O boliviano Mauricio Uriona considera que “o culto ao corpo” algo bom, não importa se por motivos estéticos ou de saúde:
– No meu país as pessoas não cuidam de seus corpos.
9 - Carona
O engenheiro francês Manuel Gourmand, 24 anos, não teve dúvidas ao dizer qual é seu costume brasileiro preferido: o de dar (e receber) carona. A prática pode ser planejada por telefone ou mesmo nos bares ou restaurantes, quando se oferece uma carona inclusive para alguém que acabou de se conhecer.

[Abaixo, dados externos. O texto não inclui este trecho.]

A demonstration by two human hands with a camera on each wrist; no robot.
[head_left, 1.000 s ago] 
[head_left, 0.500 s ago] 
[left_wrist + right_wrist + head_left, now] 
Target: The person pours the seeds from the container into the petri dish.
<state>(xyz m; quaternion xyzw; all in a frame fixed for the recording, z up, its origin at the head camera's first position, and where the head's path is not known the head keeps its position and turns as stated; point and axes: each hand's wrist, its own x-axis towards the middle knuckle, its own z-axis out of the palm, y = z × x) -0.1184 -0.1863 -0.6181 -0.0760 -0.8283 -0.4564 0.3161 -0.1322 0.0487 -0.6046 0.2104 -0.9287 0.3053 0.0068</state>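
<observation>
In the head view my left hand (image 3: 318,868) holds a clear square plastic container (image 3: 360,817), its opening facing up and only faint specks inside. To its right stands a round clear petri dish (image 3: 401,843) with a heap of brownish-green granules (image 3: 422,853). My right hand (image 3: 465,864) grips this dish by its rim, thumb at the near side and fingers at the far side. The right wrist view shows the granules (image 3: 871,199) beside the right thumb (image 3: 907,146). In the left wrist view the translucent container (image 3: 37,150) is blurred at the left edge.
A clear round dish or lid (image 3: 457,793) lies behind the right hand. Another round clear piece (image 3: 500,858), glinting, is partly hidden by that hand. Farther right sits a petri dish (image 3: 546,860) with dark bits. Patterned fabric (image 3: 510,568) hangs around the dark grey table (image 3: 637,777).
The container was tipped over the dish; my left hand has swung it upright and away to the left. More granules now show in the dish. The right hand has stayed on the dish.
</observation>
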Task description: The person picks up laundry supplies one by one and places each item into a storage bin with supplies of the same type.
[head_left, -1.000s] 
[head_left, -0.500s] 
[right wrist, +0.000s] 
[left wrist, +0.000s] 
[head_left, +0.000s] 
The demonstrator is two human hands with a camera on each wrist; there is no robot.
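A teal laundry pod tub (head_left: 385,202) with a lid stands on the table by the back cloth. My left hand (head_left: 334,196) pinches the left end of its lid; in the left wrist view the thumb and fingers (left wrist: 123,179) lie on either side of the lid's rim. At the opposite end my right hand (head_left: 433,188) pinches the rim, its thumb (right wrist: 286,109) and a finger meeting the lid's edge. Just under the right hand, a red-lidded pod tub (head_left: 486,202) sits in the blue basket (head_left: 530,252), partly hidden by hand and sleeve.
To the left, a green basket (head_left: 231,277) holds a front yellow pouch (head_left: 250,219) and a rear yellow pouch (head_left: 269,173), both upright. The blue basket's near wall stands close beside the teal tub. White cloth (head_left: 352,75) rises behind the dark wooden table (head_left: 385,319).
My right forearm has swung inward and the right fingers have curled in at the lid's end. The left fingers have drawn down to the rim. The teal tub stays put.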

– É uma coisa tão simples, e que, no entanto, não vi pela Europa. Lá cada um pega seu carro, e quem não tem carro, vai a pé. Mesmo se as pessoas vão para lugares muito próximos – explica Gourmand, que atualmente está em Passo Fundo.
– Na Europa isso não ocorre lá nem entre colegas. Ninguém pensa nessa possibilidade.
10 - Almoço
O almoço como principal refeição do dia é um exemplo para um britânico, um holandês e uma neozelandesa.
– Meu país poderia se beneficiar desse hábito. Os kiwis (neozelandeses) tendem a engolir um sanduíche à mesa do trabalho, e ter uma refeição pesada à noite. Mas um jantar mais leve é muito mais saudável – comenta Victoria Joy Winter, 28 anos, analista de marketing e moradora de Porto Alegre.
Um sanduíche no almoço e um lauto jantar também é algo comum na Holanda.
– Aqui é bom porque geralmente se come algo aquecido no almoço. Eu também gosto do bufê a quilo e rodízio – diz o estudante Marnix van.